The accuracies of land use types (
Table 3 in
Section 3.2) show that the framework produced higher classification accuracies for residential and industrial land than for commercial land, open space and others. To determine the reasons, we drew the centers of the land use types and the cluster centers of each feature in
Figure 8. Regarding residential and industrial land, the cluster centers are similar to the centers of land use types, and peaks of these curves are obvious. Regarding commercial land, open space and others, the cluster centers are different from the centers of land use types, and the characteristics of these curves are not prominent. At the same time, the curves of open space and others have small differences. Thus, it is difficult to correctly identify commercial land, open space and others.
In addition, some factors affecting the classification accuracy of the framework need to be discussed. First, the FCM algorithm was utilized to cluster the time series of each feature, and its classification accuracy has an important impact on the framework. At present, many studies have improved the FCM algorithm [
72,
73] and using the improved FCM method, therefore, can help increase the classification accuracy of the framework. Second, the study area was divided into 500 m × 500 m cells in this study, but this division method cannot guarantee the continuity of land use types in cells. The land use types in the cells at the junction of different land use types are highly mixed, which makes it difficult to identify the land use types of these cells. At the same time, we mapped the land use data to cells by calculating the proportion of land use types in the cell and assigning the land use type with the largest proportion to the cell. Highly mixed cells also affect the determination of real land types. The framework supports different division methods, so choosing a better division method can help increase the classification accuracy of the framework.
5. Conclusions
Big data records human activities in urban areas and enables us to infer land use types by considering collective activity features. Fusing different human activity features can provide more information on land use classification. In this study, we proposed an integrated framework to combine multiple features for land use classification. By clustering the time series of each feature with the fuzzy c-means (FCM) clustering method, a membership matrix reflecting the fuzzy relationship between features and land use types was built for each unclassified area. The fuzzy comprehensive evaluation (FCE) method was used to determine the land use type of each unclassified area based on the membership matrix. The results of the case study in Nanjing indicated that the proposed framework can effectively fuse different features and increase the accuracy of land use classification. When applying the outflow, inflow, net flow and net flow ratio features to land use classification, the classification results achieved an overall accuracy of 0.858 (Kappa = 0.810). For all the land use types, the producer’s accuracies were higher than 0.735, and the user’s accuracies exceeded 0.700. Both the producer’s and user’s accuracies for residential and industrial land were higher than 0.870.

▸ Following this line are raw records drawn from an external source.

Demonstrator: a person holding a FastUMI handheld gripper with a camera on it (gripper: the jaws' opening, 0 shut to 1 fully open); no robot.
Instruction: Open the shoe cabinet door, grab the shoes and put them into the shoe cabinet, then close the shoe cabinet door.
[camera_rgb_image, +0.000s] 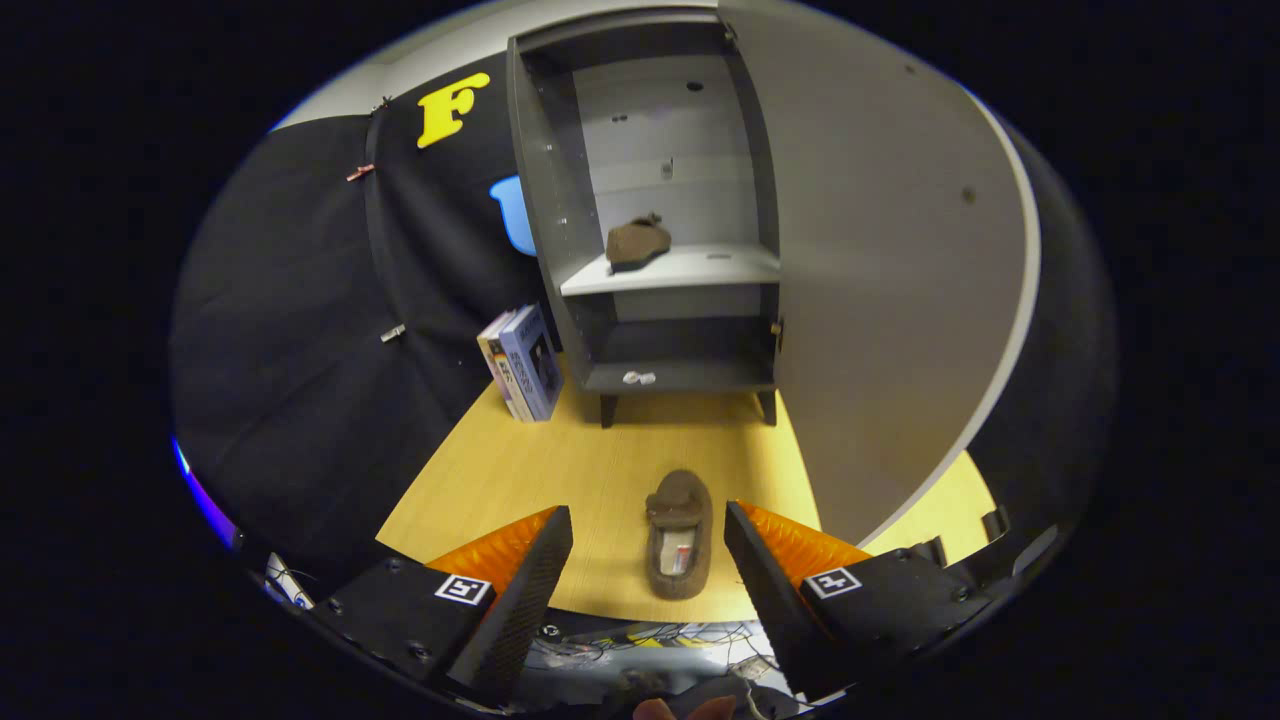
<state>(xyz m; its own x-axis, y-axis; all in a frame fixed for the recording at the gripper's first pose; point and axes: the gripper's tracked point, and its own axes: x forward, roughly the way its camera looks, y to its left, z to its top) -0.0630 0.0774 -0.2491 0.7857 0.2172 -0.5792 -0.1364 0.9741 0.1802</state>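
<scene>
Gripper view: the gripper (648, 560) is spread wide and holds nothing; the brown fuzzy slipper (680, 535) lies between its fingers on the wooden tabletop (520, 480), long axis pointing straight ahead toward the cabinet. Beyond stands the grey shoe cabinet (660, 370), door (880, 300) swung open, with the matching slipper (637, 243) on its middle shelf.

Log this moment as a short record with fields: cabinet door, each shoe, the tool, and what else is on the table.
cabinet door: swung open to the right of the shoe cabinet
first shoe: on the cabinet's middle shelf
second shoe: flat on the table, between the fingers, untouched
tool: open, a finger on each side of the second shoe
books: upright, left of the cabinet
bottom shelf: small white item, cannot tell what
task left: second shoe in, door closed
</scene>
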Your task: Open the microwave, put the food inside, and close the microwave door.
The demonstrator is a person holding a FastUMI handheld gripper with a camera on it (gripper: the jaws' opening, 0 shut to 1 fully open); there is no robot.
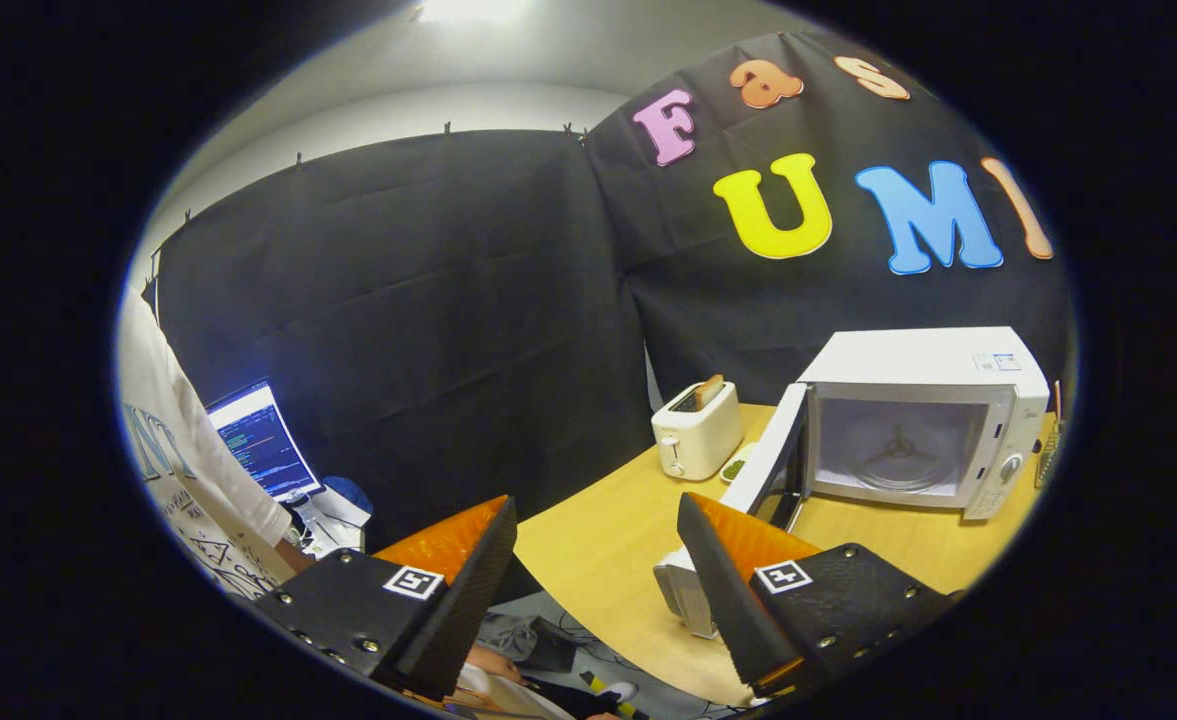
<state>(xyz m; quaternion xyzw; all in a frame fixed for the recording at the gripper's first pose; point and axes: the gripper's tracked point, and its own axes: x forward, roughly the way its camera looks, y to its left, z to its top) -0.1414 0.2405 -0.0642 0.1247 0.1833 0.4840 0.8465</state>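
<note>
The microwave (933, 425) stands at the far right corner of the worktop (598, 540) with its door (776, 462) swung out to the left, so the cavity and its glass turntable (896, 460) are bare and ready. The tool (598, 590) hangs off the near edge of the worktop, its two fingers (468, 590) spread wide with nothing between them. The step in hand, as I judge it, is fetching the food. A small plate with something green on it (736, 466) peeks out just behind the door, between the door and the white toaster (696, 432), which carries a slice of bread (709, 390) in its slot; which of these is meant as the food I cannot tell for sure, though the plate seems likelier. To do this well, the tool should come in over the worktop and left of the door's free edge, not across its swing, so the door is not knocked shut. It should keep the fingers wide until they straddle the plate's rim, close gently and lift level. A white object (683, 595) near the right finger at the near edge should be steered around.
</note>
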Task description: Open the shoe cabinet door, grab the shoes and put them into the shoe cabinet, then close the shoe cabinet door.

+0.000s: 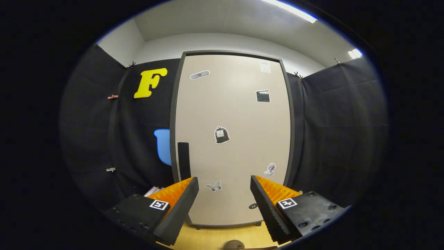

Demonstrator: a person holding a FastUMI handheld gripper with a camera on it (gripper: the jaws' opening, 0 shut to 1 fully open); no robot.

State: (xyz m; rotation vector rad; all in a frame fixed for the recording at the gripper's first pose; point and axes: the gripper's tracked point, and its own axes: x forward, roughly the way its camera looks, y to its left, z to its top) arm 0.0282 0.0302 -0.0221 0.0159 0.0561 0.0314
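At the far left hangs the black cloth booth wall [97, 139], pinned with small clips, one reddish clip [112, 97] high up and one pale clip [110, 169] lower down. Low beside the wall, just behind the left finger, a small stack of pale papers or book edges [152, 191] peeks out (too little of it shows to say which). Next comes the tall beige shoe cabinet door with a dark grey frame [232, 114], closed and upright, standing on short dark feet on the light wooden floor [215, 238]. On the door's left edge, a little above the left fingertip, sits a black rectangular vertical handle [184, 160]. The door panel carries several small stickers: an oval one [199, 74] near the top left, a butterfly [214, 186] low down between the fingers, a dark bag-shaped one [222, 135] at the middle, a clapperboard [263, 96] and a pale square [265, 67] toward the upper right, and a small bust figure [270, 169] just above the right fingertip. The gripper [224, 185] faces the door squarely with its two ridged fingers spread wide apart and nothing between them; the door lies beyond the tips, not touching. On the floor below the fingers, a rounded brown object [234, 244] shows only partly, possibly the toe of a shoe. To the right, more black cloth [340, 132] closes the booth, with white wall and a ceiling light strip [295, 11] above.
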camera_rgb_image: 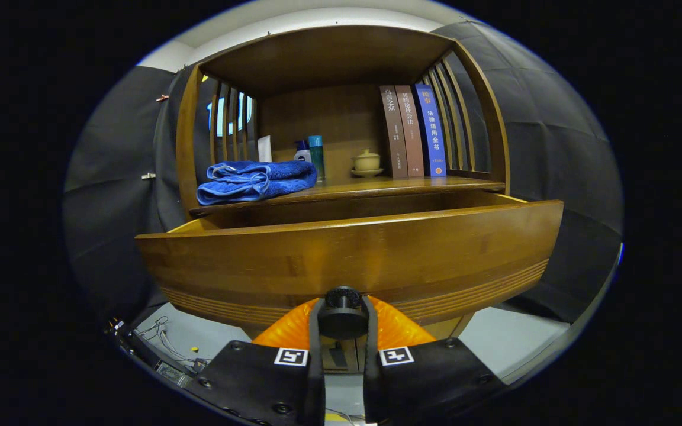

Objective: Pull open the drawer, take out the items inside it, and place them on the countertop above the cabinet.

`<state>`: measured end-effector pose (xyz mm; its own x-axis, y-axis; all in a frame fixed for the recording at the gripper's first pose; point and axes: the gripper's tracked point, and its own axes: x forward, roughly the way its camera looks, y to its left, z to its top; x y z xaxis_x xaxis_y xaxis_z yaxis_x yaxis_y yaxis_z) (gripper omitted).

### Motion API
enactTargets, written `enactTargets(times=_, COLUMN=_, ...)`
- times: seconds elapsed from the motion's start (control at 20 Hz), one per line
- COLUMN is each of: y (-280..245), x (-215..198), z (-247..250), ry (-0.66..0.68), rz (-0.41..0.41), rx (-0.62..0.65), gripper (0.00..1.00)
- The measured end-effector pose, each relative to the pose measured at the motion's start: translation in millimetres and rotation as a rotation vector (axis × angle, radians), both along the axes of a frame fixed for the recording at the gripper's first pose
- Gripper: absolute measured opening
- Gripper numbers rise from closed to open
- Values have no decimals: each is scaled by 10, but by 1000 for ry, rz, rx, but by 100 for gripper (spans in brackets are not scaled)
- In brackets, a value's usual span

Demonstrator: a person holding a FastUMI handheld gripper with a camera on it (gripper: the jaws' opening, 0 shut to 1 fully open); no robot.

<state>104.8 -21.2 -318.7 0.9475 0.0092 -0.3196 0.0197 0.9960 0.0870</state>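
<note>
Your gripper was clamped on the drawer knob (drawer well out); its open top lay at twelve o'clock, beyond the fingers

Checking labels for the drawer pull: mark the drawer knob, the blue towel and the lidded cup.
drawer knob (342,313), gripper view, on its round face, clamped between the fingers.
blue towel (255,180), gripper view, middle of the folded stack.
lidded cup (367,161), gripper view, on the cup's body.
</note>
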Motion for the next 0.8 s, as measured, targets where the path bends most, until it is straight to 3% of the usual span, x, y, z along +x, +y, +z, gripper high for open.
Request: enactTargets(times=0.8, y=9, x=-413, z=-59, ry=16, rz=5, rx=-12, gripper=29)
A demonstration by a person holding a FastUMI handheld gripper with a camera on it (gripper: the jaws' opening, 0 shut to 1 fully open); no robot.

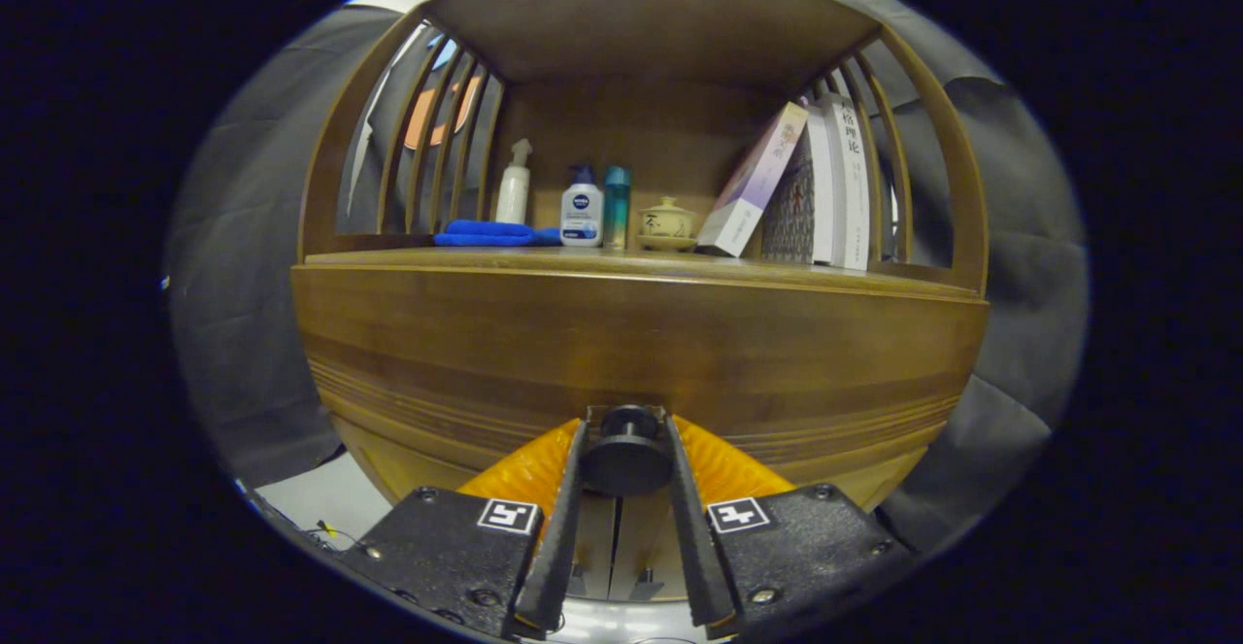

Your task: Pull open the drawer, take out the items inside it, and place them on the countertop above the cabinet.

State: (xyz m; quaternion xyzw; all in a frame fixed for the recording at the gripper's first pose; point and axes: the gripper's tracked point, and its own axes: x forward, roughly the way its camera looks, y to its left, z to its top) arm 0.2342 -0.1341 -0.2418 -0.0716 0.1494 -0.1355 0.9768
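Both claw (626, 455) fingers flank drawer (641, 353) knob (627, 457), pressing its sides

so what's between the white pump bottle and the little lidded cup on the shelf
In the gripper view, a teal bottle stands between the white pump bottle and the lidded cup.

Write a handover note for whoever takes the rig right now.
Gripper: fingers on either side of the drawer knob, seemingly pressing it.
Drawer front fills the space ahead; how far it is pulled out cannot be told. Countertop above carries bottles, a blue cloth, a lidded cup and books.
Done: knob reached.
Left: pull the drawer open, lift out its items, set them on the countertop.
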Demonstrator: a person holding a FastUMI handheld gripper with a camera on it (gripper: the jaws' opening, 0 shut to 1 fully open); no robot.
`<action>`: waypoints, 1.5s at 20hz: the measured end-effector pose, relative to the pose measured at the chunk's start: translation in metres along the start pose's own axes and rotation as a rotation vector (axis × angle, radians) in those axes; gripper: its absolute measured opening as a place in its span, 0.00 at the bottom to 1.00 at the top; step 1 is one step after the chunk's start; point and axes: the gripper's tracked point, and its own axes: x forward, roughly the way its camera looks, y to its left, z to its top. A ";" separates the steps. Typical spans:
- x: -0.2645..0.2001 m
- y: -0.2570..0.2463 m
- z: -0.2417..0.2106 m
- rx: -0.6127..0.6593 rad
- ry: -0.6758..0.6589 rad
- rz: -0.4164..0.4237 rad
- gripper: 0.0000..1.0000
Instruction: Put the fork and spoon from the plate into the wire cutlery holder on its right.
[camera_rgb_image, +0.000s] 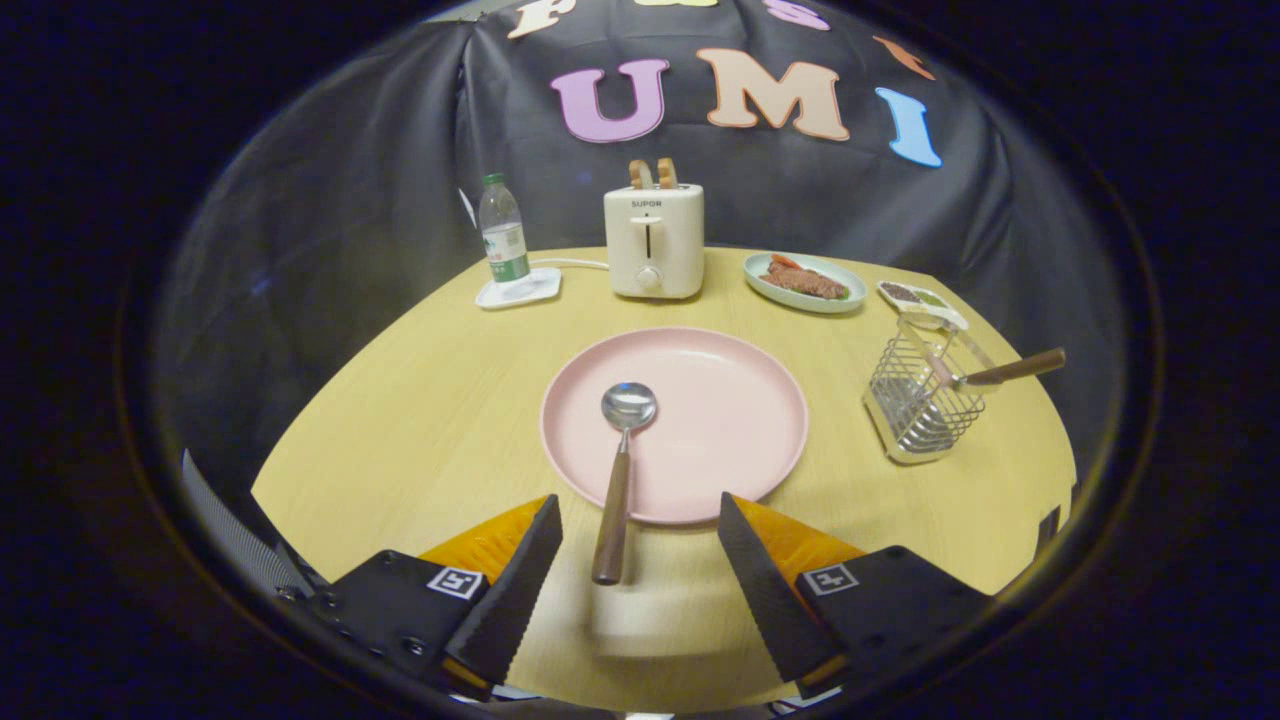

The human activity features fused in the framework can come from different data sources, and we can build a membership matrix for each unclassified area based on multisource big data. Some studies have applied multisource data to land use classification and building function identification [
74,
75,
76], so integrating multisource data contributes to land use classification. In the future, we will explore the performance of the framework in fusing multisource data for land use classification.